With data security threats on the rise, consumers are becoming much more aware of the risks of data exposure, and they are beginning to value their privacy more than ever.
Younger generations who grew up with technology are now the prevalent group of consumers and they want to know how and why their data is being collected, where and for how long it’s being stored, who can access it, and how well it is protected overall.
If they feel like their data is not properly handled, they will rather take their business elsewhere.
Respecting customer’s wishes regarding data protection will help you gain a competitive edge and maintain a strong reputation in the public eye. Besides losing customers and tarnishing your reputation, non-compliance can also have some serious legal and financial consequences.
Let’s dissect these reasons for protecting customer data and see why you should stay on top of the best data security practices.
Meeting compliance requirements
Meeting regulatory compliance is undoubtedly one of the most important reasons why every business should protect customer data. Organizations that fail to do so risk facing huge fines reaching tens of millions of dollars and or, in some severe cases, even prison time.
Regulations such as GDPR require businesses to be transparent about how and why they collect customer data, to keep only the necessary data, and to make sure to always enforce proper security practices in order to protect it.
There are also other, industry-specific regulations, such as HIPAA and PCI DSS, regarding the handling of sensitive healthcare records and credit card payments, respectively.
Keeping your records such as contracts and emails for long enough is a must in case any suspicion of improper data handling occurs and the records need to be presented as legal evidence.
However, if you hold on to your email records containing sensitive customer data for too long, they just become a liability. Storing unnecessary data on your servers once they can no longer be subjected to legal audits just makes them more vulnerable to breaches and exposure.
That’s why you should carefully craft an email retention policy that will clearly determine which records should be kept and for how long, so you can ensure compliance and protect sensitive data. When writing your retention policy, you should take into account both your local and international laws, as well as industry-specific regulations.
Prevent data breaches
Preventing data breaches is important for two reasons. First, they can hurt your customers by exposing their personal data.
Second, they can hurt your company, not only by tarnishing your reputation and breaking trust with your customers but also by disrupting your operations and taking a lot of time and resources to recover from.
According to IBM’s The 2020 Cost of a Data Breach Report, the average cost of a data breach in 2020 was $3.86 million. However, this number goes even higher depending on the location and the industry. In the US the average cost was $8.64 million, while the most expensive industry was the healthcare industry, averaging at $7.13 million per breach.
Moreover, it took businesses 280 days on average to identify and contain a data breach, meaning that the businesses were losing almost three quarters of a year on average dealing with the consequences of a data breach!
Maintaining brand reputation
Businesses that make it explicitly clear that protecting customers’ data and privacy is their priority, actively work on being more transparent, and consistently follow best data protection practices have a better chance at building a strong reputation and improving brand value.

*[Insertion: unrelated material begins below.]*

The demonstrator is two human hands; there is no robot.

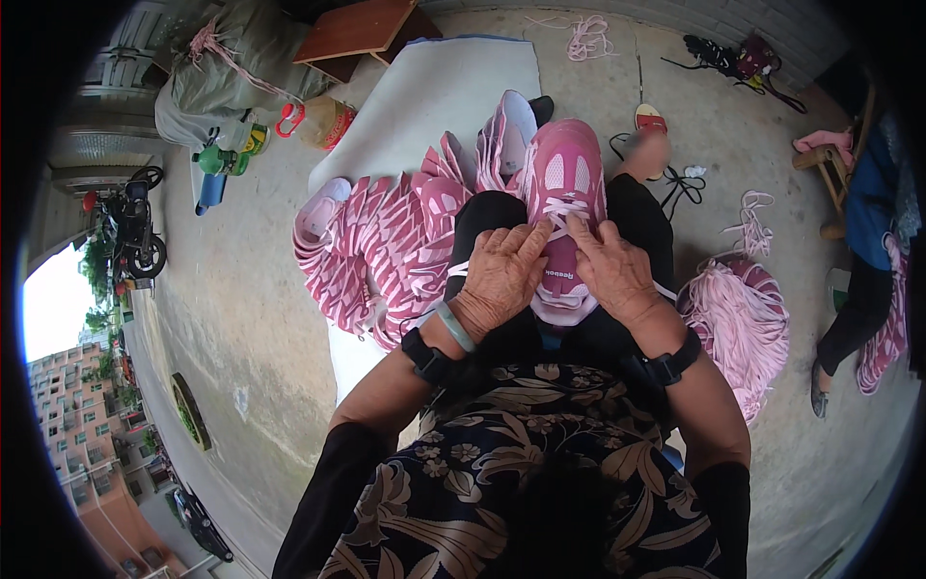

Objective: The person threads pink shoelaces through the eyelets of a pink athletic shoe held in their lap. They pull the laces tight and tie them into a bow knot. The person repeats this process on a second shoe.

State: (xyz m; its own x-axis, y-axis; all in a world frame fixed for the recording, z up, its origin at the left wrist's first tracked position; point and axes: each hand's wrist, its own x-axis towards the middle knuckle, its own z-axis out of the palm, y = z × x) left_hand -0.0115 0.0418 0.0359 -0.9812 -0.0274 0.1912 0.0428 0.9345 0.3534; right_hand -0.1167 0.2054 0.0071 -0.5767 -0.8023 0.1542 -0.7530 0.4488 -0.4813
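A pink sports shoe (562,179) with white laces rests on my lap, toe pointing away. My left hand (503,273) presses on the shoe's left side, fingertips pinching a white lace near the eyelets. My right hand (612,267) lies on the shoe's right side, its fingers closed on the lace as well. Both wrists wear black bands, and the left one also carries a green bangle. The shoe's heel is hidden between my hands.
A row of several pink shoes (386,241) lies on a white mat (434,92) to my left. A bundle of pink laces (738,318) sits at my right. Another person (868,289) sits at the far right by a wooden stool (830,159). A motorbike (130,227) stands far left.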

A study done by Varonis shows that 65% of data breach victims lose trust in the company. But besides losing customers affected by the breach, you also risk losing potential customers, as 85% of victims of a data breach will spread negative word of mouth and tell others about their experience.
Maintaining a solid brand reputation isn’t only about gaining the trust of your customers, but also your business partners, investors, and the general public.
Companies that don’t implement appropriate data security measures, and subsequently experience data breaches, risk losing trust, having fewer customers, and ultimately, experiencing lower profits.
Moreover, according to a Ponemon study commissioned by Centrify, companies that experienced data breaches also experienced an average drop in stock prices of 5%.
Gaining competitive advantage
The Ponemon study also shows that one in four victims of a data breach decided to take their business elsewhere. With consumers who are becoming more and more aware of data security threats and the importance of privacy, it’s easy to fall behind and lose customers to competitors if you fail to protect their data.
Additionally, a PwC study shows that 85% of customers won’t do business with a company at all if they have any concerns about its data security practices.
These concerns about privacy clearly demonstrate that if you’re proactively working on improving data security and can show that you truly care about the protection of the personal data you’re collecting, you will gain a competitive edge over those who don’t strive to make customer data protection their priority.
Over to you
In a world where consumers are aware of data security risks, educated about their rights, and able to easily spread word of mouth (both good and bad) via social media, protecting their data is no longer optional.
It is evident that the public is demanding good data security practices and privacy protection. Those who fail to properly respond to those demands risk being left behind and crushed by the competition.